Split string whose length is varying

Discussion in 'C Programming' started by Java and Swing, Oct 6, 2005.

  1. Say I have a string which contains numbers separated by a comma... such
    as "0,1,2,3,4,5"...I want to split the string at the commas and return
    an array containing, 0,1...5.

    Suggestions? I've tried something like...

    int *Split(char *msg) {
    int len = 0;
    char *tmp;
    char *sub_string = NULL;
    int *results;

    tmp = (char *) malloc(strlen(msg) * sizeof(char));
    strcpy(tmp, msg);

    sub_string = strtok(tmp, ",");
    while (sub_string != NULL) {
    len++;
    sub_string = strtok(NULL, ",");
    }

    results = (int *) malloc(len * sizeof(int));
    sub_string = strtok(msg, ","); <<<<----crahses here
    while (sub_string != NULL) {
    *results = (int) atoi(sub_string);
    results += sizeof(int);
    sub_string = strtok(NULL, ",");
    }

    return results;
    }

    ....above you can see I have pointed out where it crashes. I think it's
    because strtok needs a pointer to the string...so I changed that line
    to..

    sub_string = strtok(&msg, ",");

    ...which got me past the error, but then when I try to print the results
    after the function...it's not right. Maybe its my function or my way
    of printing results.

    main() {
    char *msg = "1,2,3,4,5";
    int *results = Split(msg);
    // How do I print the results here??
    }

    Thanks in advance.
    Java and Swing, Oct 6, 2005
    #1
    1. Advertising

  2. Java and Swing

    Eric Sosman Guest

    Java and Swing wrote On 10/06/05 10:57,:
    > Say I have a string which contains numbers separated by a comma... such
    > as "0,1,2,3,4,5"...I want to split the string at the commas and return
    > an array containing, 0,1...5.
    >
    > Suggestions? I've tried something like...
    >
    > int *Split(char *msg) {
    > int len = 0;
    > char *tmp;
    > char *sub_string = NULL;


    Why bother to initialize? You never make use of
    the initialized value; it just gets overwritten the
    first time you call strtok().

    > int *results;
    >
    > tmp = (char *) malloc(strlen(msg) * sizeof(char));
    > strcpy(tmp, msg);


    The classic C off-by-one error: your `tmp' region
    is too small to contain `msg'. (You've also failed to
    check for malloc() failure, and you've created a memory
    leak by not free()ing `tmp' when you're done with it.)

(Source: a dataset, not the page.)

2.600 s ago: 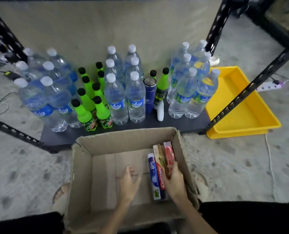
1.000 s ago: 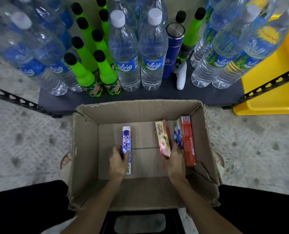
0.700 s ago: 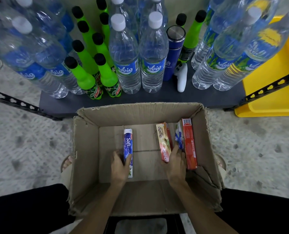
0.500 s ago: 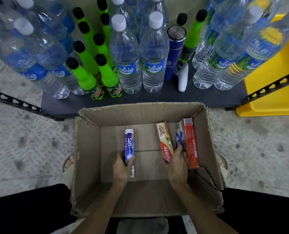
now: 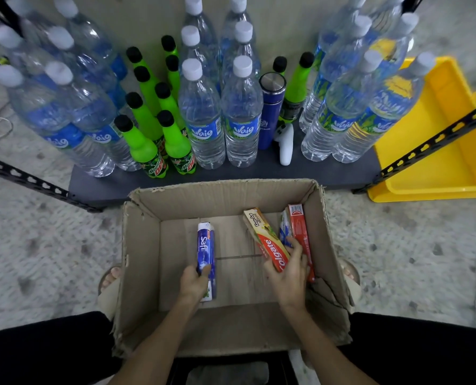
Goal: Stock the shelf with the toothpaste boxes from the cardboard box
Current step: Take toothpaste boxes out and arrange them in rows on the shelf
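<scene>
An open cardboard box (image 5: 139, 245) stands on the floor in front of the dark bottom shelf (image 5: 328, 173). Inside it, my left hand (image 5: 193, 284) grips the near end of a blue Safi toothpaste box (image 5: 205, 245). My right hand (image 5: 289, 276) holds a red and yellow Colgate box (image 5: 267, 240), tilted with its far end pointing up and left. Against the right wall of the cardboard box lean a red toothpaste box (image 5: 300, 232) and a blue and white one (image 5: 284, 229), mostly hidden between the others.
The shelf carries several Waig water bottles (image 5: 203, 115), green Mountain Dew bottles (image 5: 142, 145), a blue flask (image 5: 270, 112) and a small white object (image 5: 285, 145). A yellow tray (image 5: 439, 151) lies on the floor to the right. Black shelf rails (image 5: 431, 145) slant on both sides.
My left hand took the Safi box from the pile and moved it to the box's middle. My right hand gripped the Colgate box and tilted it up, face now showing.
</scene>
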The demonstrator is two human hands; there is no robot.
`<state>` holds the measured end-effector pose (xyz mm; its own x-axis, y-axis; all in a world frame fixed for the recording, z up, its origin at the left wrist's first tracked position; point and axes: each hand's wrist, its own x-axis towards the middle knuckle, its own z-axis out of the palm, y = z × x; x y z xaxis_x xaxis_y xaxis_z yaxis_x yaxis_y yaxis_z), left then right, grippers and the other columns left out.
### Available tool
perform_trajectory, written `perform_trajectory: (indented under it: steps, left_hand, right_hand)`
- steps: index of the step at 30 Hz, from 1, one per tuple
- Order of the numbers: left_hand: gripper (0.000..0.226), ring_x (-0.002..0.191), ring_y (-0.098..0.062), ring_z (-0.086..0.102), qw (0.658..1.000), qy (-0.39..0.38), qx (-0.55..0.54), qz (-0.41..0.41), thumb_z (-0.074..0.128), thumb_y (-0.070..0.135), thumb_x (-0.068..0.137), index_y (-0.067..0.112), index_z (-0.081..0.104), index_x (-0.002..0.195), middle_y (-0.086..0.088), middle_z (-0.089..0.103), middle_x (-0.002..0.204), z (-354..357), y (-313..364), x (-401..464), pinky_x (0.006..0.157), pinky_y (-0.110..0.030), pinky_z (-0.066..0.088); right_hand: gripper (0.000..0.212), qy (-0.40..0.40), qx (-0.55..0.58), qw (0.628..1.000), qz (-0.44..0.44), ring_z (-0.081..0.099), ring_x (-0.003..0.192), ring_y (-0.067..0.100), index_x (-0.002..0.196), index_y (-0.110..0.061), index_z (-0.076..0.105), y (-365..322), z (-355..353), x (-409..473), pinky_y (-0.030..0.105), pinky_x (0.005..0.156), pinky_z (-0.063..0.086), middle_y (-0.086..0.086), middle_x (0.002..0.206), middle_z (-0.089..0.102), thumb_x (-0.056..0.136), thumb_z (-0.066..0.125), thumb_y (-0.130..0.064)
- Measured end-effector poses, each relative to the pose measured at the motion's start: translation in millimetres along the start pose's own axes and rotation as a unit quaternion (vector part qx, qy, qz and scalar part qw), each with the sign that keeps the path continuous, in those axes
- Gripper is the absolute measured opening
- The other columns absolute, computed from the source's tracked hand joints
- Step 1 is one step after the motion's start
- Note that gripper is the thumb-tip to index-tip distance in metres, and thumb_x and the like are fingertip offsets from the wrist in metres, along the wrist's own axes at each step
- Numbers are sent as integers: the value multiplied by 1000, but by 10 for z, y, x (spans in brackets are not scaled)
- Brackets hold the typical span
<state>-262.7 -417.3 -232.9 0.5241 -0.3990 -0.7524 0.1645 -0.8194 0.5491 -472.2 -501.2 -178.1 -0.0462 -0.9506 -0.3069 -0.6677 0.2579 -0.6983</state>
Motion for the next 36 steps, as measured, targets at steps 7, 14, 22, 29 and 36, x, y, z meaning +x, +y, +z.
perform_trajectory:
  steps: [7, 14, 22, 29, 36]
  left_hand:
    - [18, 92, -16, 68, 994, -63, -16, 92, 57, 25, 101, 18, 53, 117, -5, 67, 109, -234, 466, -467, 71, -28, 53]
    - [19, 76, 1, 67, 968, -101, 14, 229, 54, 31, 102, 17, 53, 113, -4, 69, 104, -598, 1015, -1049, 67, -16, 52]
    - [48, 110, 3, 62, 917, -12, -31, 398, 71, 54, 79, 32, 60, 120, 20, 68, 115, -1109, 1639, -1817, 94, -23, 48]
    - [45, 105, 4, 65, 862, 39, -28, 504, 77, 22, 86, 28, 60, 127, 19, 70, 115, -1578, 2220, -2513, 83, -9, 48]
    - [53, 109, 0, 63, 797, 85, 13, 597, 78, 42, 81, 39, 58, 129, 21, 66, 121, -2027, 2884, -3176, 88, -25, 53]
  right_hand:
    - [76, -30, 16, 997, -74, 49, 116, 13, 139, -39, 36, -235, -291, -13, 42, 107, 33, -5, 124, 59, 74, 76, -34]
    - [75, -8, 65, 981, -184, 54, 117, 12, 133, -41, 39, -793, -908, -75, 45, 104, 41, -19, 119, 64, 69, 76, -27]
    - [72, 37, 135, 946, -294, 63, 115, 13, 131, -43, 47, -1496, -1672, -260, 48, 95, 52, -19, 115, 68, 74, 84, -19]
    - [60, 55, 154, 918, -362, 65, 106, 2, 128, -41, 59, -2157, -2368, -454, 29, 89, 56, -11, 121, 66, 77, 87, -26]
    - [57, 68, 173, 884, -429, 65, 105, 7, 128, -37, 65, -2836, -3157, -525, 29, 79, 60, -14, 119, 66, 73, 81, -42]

    > sub_string = strtok(tmp, ",");
    > while (sub_string != NULL) {
    > len++;
    > sub_string = strtok(NULL, ",");
    > }


    This loop just counts the number of commas in `msg'.
    Well, almost: if the input held ",1,,3," this loop
    would count two, not four -- but if you don't need to
    worry about that sort of thing, there are simpler ways
    to obtain the count.

    > results = (int *) malloc(len * sizeof(int));
    > sub_string = strtok(msg, ","); <<<<----crahses here


    Remember, strtok() modifies the string it is scanning.
    You've handed it a pointer to a string literal, which must
    be treated as a constant: any attempt to modify the string
    causes undefined behavior.

    > while (sub_string != NULL) {
    > *results = (int) atoi(sub_string);


    Why cast an int to an int? Also, atoi() is not a
    good way to convert strings to numbers: it will do
    unpredictable things if given strings like "abba", and
    its behavior on strings like "23skiddoo", although
    predictable, leaves you unaware of the strange input.
    Try strtol() instead.

    > results += sizeof(int);


    This is horribly wrong. You need to go back to your
    textbook and review what it says about pointer arithmetic.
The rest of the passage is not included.